When I was an ou tutor we were told not to use a red pen when marking students' work because it would remind them of their failures at school Hmm I just saw that as patronising twaddle. These are adults we're talking about.

treaclesoda · 10/06/2013 13:48

Thanks, I wasn't sure about houses. We had them at secondary school, but only really in relation to school sports, but I've never come across them at primary school and wasn't sure what it meant to get a house point.

The primary school my DC go to sounds very old fashioned compared to what I read on MN. A trip to the headmasters office is to be feared, there are no 'prizes for all', and teachers aren't afraid to point out mistakes. But the children are happy, motivated, the school has a great inspection report, and they don't seem to have any problem with children getting 'left behind', generally they seem to achieve their potential. Certainly the other parents I know are more than happy with how the school deal with their DC, regardless of whether they are academic, or whether they struggle. And its not a middle class type school, by any stretch of the imagination. In fact, many parents in our area look down their nose at it because they think its too 'common' Hmm. Its such a shame that teachers have to spend so much time fretting over using red pens or not, marking Xs or not, instead of just, y'know, teaching stuff. I wouldn't be a teacher for anything, it sounds hellish.

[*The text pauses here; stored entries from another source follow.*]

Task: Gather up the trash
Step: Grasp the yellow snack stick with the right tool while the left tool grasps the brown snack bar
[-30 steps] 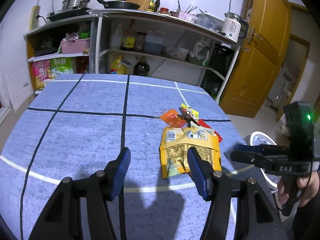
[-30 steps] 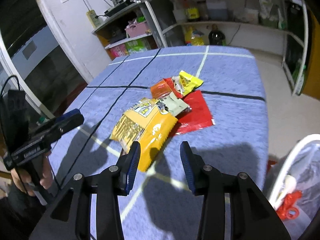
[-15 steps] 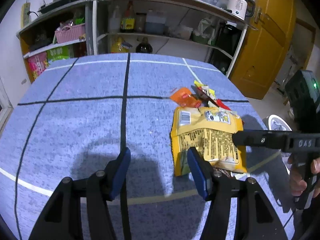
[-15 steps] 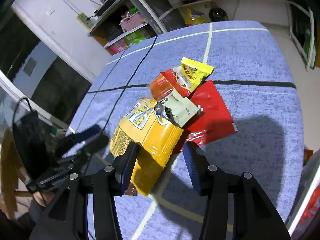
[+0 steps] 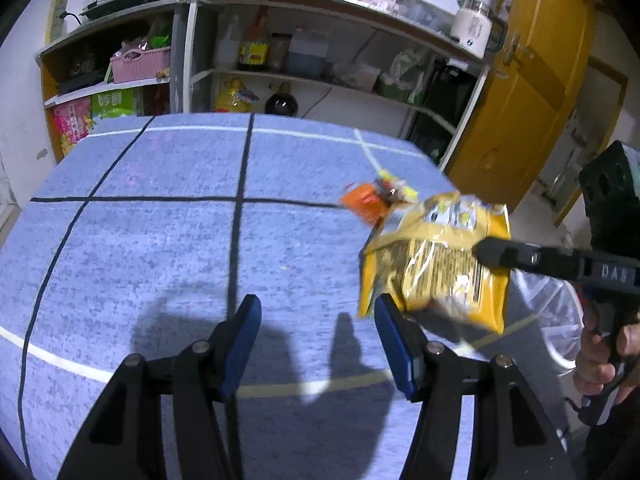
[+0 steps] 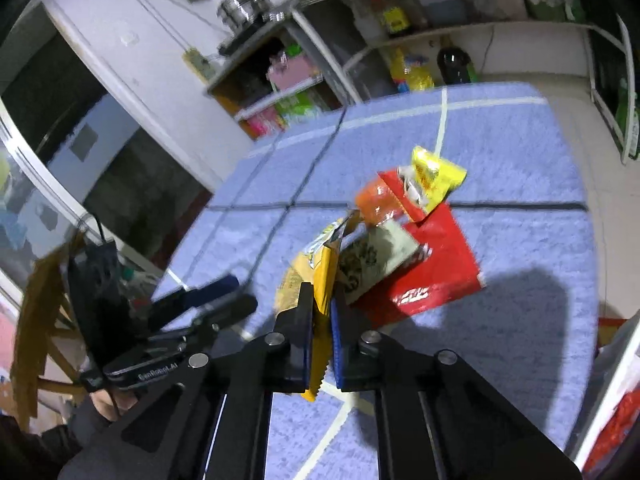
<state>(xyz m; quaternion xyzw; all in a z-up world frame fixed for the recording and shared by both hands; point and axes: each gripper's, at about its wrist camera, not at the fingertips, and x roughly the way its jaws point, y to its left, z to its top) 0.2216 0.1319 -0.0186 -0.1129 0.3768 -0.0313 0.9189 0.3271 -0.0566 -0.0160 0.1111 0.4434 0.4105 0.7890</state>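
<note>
A large yellow snack bag (image 5: 436,264) is tilted up off the blue tablecloth (image 5: 168,248). My right gripper (image 6: 322,308) is closing on the yellow snack bag (image 6: 323,276), its pads pressing the bag's near edge. In the left wrist view the right gripper (image 5: 480,250) reaches in from the right. Behind the bag lie an orange packet (image 6: 376,200), a small yellow packet (image 6: 434,174), a pale printed packet (image 6: 376,256) and a red wrapper (image 6: 436,272). My left gripper (image 5: 318,344) hovers open over the cloth, left of the bag, with nothing between its fingers.
A white-rimmed bin with a clear liner (image 5: 552,312) stands on the floor past the table's right edge. Shelves of bottles and pots (image 5: 280,52) fill the back wall beside a yellow door (image 5: 520,92). A hand (image 5: 600,356) holds the right gripper's handle.
The right gripper came forward over the yellow bag, shut on its near edge and tipped it up off the cloth. The left gripper stayed open and nearly still.
</note>
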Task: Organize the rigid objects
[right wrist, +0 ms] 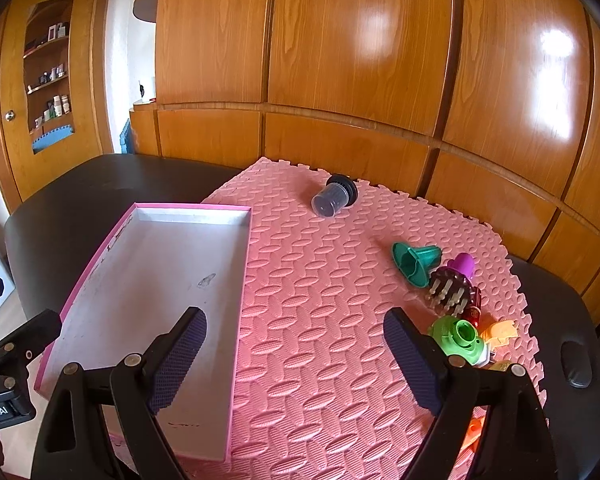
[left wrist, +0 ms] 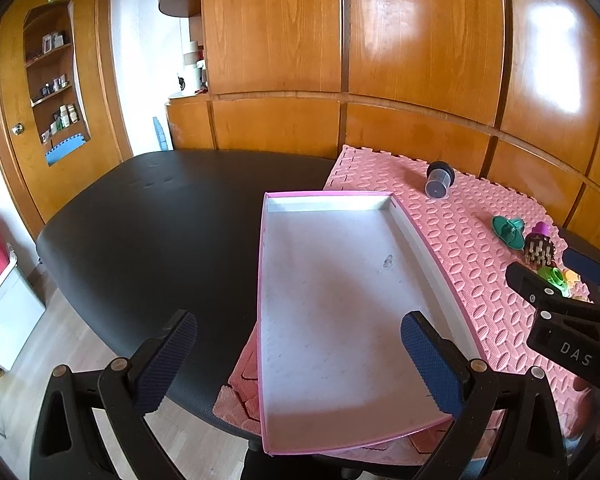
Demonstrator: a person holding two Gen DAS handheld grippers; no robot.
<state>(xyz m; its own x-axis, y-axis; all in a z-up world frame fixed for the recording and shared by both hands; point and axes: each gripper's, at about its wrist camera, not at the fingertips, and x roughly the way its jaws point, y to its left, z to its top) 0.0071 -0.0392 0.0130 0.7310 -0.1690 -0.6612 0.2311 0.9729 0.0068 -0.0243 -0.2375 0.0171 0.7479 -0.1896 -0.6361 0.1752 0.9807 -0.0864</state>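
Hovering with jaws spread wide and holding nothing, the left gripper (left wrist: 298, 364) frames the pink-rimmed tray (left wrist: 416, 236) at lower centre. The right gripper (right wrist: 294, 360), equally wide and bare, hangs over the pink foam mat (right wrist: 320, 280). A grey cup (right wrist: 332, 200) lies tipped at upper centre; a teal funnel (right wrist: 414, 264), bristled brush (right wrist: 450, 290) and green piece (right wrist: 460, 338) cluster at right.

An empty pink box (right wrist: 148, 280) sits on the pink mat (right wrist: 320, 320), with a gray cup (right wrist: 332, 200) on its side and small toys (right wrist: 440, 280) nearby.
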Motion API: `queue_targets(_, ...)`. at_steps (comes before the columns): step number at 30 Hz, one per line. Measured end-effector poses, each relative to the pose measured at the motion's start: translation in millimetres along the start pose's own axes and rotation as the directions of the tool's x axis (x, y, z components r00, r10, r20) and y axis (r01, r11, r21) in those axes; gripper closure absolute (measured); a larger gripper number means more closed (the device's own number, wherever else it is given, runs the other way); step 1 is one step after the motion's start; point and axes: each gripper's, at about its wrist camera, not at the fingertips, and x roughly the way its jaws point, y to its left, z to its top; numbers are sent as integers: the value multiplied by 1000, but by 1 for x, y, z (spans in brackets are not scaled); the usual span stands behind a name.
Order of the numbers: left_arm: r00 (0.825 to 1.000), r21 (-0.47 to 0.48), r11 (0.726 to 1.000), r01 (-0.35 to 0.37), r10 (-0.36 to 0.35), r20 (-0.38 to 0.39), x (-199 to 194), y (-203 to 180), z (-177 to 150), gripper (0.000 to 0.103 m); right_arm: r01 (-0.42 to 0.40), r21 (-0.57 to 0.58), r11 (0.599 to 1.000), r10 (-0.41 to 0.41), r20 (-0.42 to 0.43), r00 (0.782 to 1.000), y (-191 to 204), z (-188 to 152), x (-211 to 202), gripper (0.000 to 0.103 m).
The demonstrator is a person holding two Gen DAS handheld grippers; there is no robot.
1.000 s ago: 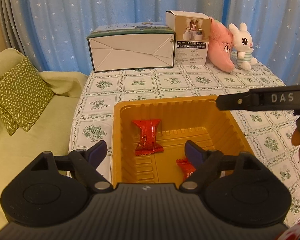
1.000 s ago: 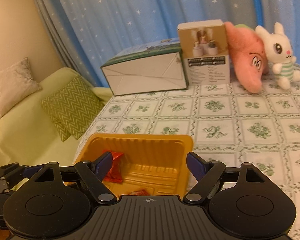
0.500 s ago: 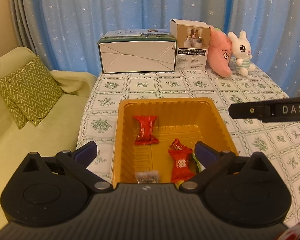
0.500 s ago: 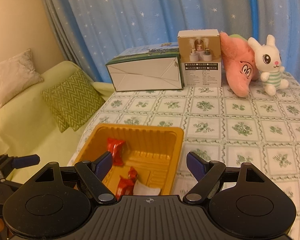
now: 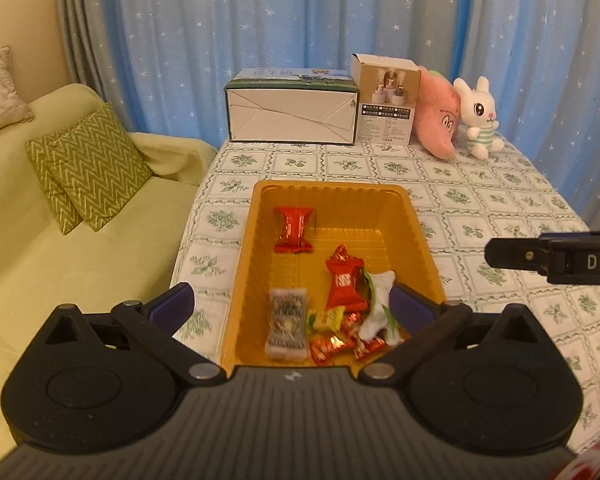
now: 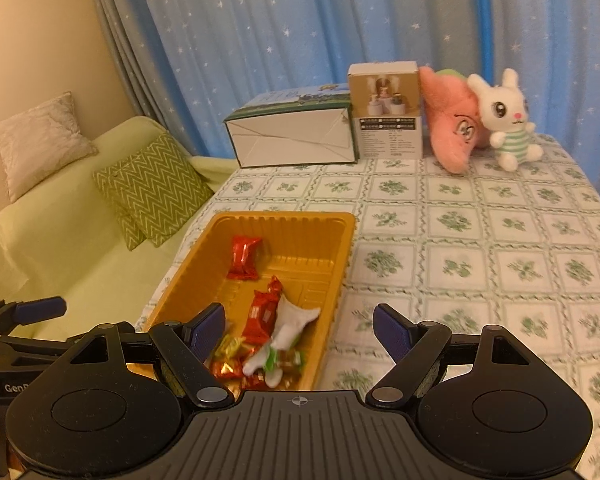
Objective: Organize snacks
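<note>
An orange tray (image 5: 328,189) sits on the green-patterned tablecloth near the table's left edge. Inside lie a red candy (image 5: 294,229) at the far end, a red packet (image 5: 343,280), a grey packet (image 5: 287,322), a white and green wrapper (image 5: 378,308) and several small candies (image 5: 332,336). My left gripper (image 5: 291,306) hangs open above the tray's near end, holding nothing. My right gripper (image 6: 300,330) is open and empty above the tray's (image 6: 284,216) right wall. The red packet (image 6: 264,316) shows between its fingers, lower down.
At the back of the table stand a long white and green box (image 5: 292,110), a small carton (image 5: 386,100), a pink plush (image 5: 438,120) and a white bunny (image 5: 478,118). A green sofa (image 5: 60,240) with cushions lies left of the table. Blue curtains hang behind.
Both grippers have drawn back and up from the tray, so its near end with the pile of snacks has come into view. The left jaws have opened wider.
</note>
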Motion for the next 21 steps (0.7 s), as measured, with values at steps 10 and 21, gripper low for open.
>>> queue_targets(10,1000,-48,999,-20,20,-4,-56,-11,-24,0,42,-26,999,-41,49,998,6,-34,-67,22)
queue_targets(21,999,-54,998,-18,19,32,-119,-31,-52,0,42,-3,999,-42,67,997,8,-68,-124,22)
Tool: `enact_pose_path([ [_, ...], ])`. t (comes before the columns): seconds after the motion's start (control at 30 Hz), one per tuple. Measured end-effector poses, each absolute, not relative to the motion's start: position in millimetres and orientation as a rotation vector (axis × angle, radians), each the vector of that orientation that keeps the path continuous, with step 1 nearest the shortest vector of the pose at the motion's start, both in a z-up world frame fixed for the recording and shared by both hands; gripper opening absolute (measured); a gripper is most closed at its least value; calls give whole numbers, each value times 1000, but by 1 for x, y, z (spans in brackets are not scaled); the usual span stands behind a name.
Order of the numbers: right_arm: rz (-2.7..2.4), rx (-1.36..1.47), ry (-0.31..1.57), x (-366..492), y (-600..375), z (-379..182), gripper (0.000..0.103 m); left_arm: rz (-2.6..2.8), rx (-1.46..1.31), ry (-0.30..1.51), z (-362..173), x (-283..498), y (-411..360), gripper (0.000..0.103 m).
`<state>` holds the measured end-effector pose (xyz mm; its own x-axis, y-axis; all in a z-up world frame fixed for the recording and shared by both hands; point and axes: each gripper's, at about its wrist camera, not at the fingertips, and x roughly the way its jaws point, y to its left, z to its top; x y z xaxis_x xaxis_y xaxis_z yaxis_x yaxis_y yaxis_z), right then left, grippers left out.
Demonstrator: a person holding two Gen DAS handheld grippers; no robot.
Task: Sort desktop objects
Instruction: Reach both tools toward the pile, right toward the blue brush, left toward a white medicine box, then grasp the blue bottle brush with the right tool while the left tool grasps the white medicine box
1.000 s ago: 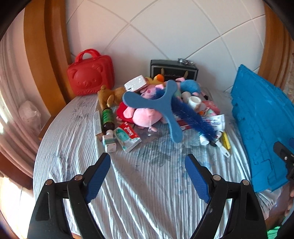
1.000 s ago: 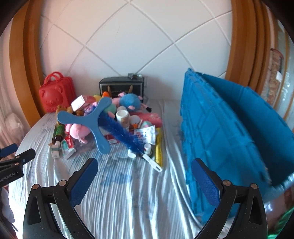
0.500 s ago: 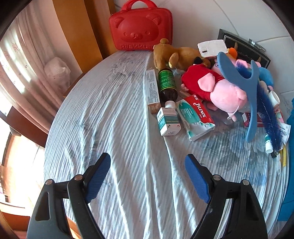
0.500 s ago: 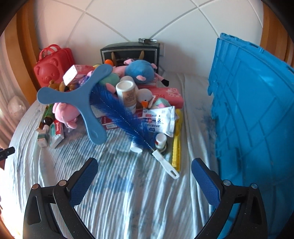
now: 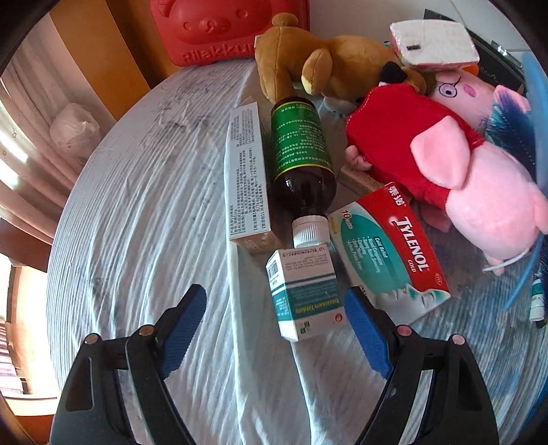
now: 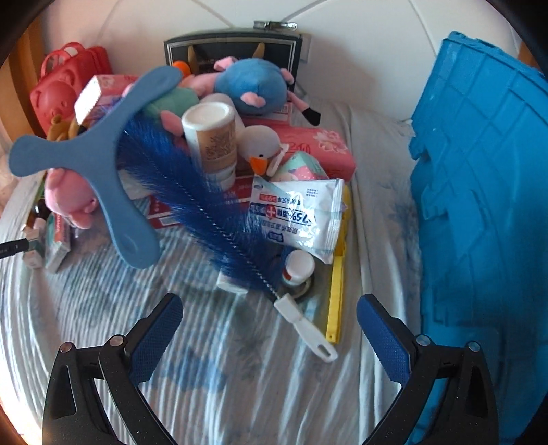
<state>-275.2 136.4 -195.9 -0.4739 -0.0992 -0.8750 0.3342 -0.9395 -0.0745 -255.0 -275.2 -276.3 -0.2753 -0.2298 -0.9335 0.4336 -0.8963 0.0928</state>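
Desktop objects are lying in a heap on the striped cloth (image 5: 144, 212) of a round table, and both grippers are hanging over its near edge with their jaws standing wide apart and gripping nothing. In the left wrist view, a small green-and-white box (image 5: 304, 294) is sitting just ahead of the left gripper (image 5: 274, 308), at about 12 o'clock from the gap and closer to the right-hand pad; no pad is touching it. Touching its far end is the white cap of a dark bottle (image 5: 301, 154) with a green label, lying on its side. A long white carton (image 5: 248, 178) is lying at 11 o'clock beside the bottle, a Tylenol box (image 5: 387, 250) at 1 o'clock, and beyond them a brown plush (image 5: 328, 61) and a pink pig plush (image 5: 472, 171) in red. A red case (image 5: 226, 30) is standing at the back. In the right wrist view, a blue bottle brush (image 6: 205, 198) is lying slantwise with its white handle reaching toward the right gripper (image 6: 270, 325) at 12 o'clock, apart from both pads. A blue three-armed toy (image 6: 99, 154) is resting at 10 o'clock, a wipes packet (image 6: 298, 212) at 12 o'clock, and a blue crate (image 6: 486, 205) is standing at 2 o'clock.
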Motion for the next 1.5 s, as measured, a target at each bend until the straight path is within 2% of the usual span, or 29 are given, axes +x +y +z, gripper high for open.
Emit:
enact_pose_path([
  [0.1,-2456,1476,354,-294,131,-214,103,-2224,1583,263,-290,-264,-274,84],
  [0.23,-2432,1506,363,-313,124,-236,103,-2195,1592,156,-309,-267,-269,85],
  [0.43,-2377,1564,356,-334,115,-258,103,-2266,1522,324,-311,-255,-282,85],
  [0.53,-2376,1573,364,-338,112,-262,101,-2300,1505,311,-311,-251,-279,85],
  [0.73,-2392,1555,427,-337,109,-259,84,-2300,1492,292,-309,-250,-269,85],
  [0.8,-2405,1538,454,-337,109,-257,69,-2297,1490,329,-310,-249,-271,84],
  [0.87,-2416,1516,476,-338,110,-255,57,-2315,1491,360,-309,-246,-270,71],
  [0.93,-2419,1508,475,-338,113,-253,49,-2317,1499,336,-306,-245,-268,60],
  [0.97,-2426,1500,473,-338,115,-251,41,-2316,1504,318,-304,-243,-264,55],
  [1.0,-2430,1497,464,-336,117,-248,34,-2313,1510,302,-302,-241,-260,44],
  [1.03,-2429,1493,440,-335,121,-244,33,-2305,1516,290,-301,-238,-258,38],
  [1.3,-2337,1501,245,-298,129,-234,24,-2338,1388,315,-257,-192,-257,37],
  [1.5,-2352,1439,197,-256,119,-202,22,-2412,1315,305,-227,-168,-257,37],
])
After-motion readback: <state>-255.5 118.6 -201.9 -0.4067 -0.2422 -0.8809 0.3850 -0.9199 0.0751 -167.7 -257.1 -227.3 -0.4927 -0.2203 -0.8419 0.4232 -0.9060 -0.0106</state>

MilkRunningOutAgain · 10/06/2013 16:40

Thanks everyone, I've asked an acquaintance who is a governor to discuss this at their next meeting and told the teacher I've done this, she said she thinks it's crazy and was pleased! And another mum has done the same thing. And we put a comment in the new conment box too, signed by both of us. While I would be quite happy for primary age kids to have no homework, I do think it's counterproductive to hand it out and then seemingly not care whether it's right or wrong. It gives out entirely the wrong message.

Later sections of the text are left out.